Exercise requirements:
Pictures are to be left out; otherwise, copy exactly the lines from the line containing "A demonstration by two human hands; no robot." through the end of the data.

Data provided:
_ _ _ _ _ _ _

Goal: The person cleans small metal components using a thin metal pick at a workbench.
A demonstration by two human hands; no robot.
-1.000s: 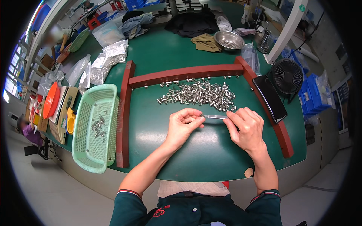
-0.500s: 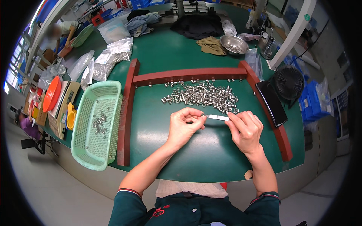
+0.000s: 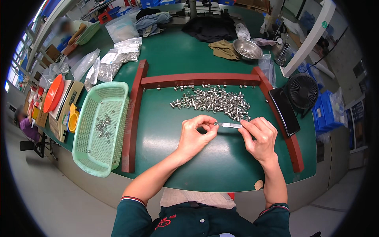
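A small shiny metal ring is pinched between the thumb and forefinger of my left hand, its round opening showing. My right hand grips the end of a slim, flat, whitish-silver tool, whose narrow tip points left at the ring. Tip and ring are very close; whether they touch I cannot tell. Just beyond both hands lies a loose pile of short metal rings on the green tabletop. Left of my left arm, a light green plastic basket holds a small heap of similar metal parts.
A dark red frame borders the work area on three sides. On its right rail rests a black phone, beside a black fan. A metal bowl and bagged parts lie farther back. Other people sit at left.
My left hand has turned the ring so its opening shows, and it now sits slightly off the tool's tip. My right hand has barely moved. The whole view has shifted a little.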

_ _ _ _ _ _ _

Response:
A demonstration by two human hands; no robot.
-1.000s: 
-0.500s: 
+0.000s: 
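A small shiny metal ring is pinched between the thumb and forefinger of my left hand, its round opening showing. My right hand grips the end of a slim, flat, whitish-silver tool, whose narrow tip points left at the ring. Tip and ring are very close; whether they touch I cannot tell. Just beyond both hands lies a loose pile of short metal rings on the green tabletop. Left of my left arm, a light green plastic basket holds a small heap of similar metal parts.
A dark red frame borders the work area on three sides. On its right rail rests a black phone, beside a black fan. A metal bowl and bagged parts lie farther back. Other people sit at left.
My left hand has turned the ring so its opening shows, and it now sits slightly off the tool's tip. My right hand has barely moved. The whole view has shifted a little.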

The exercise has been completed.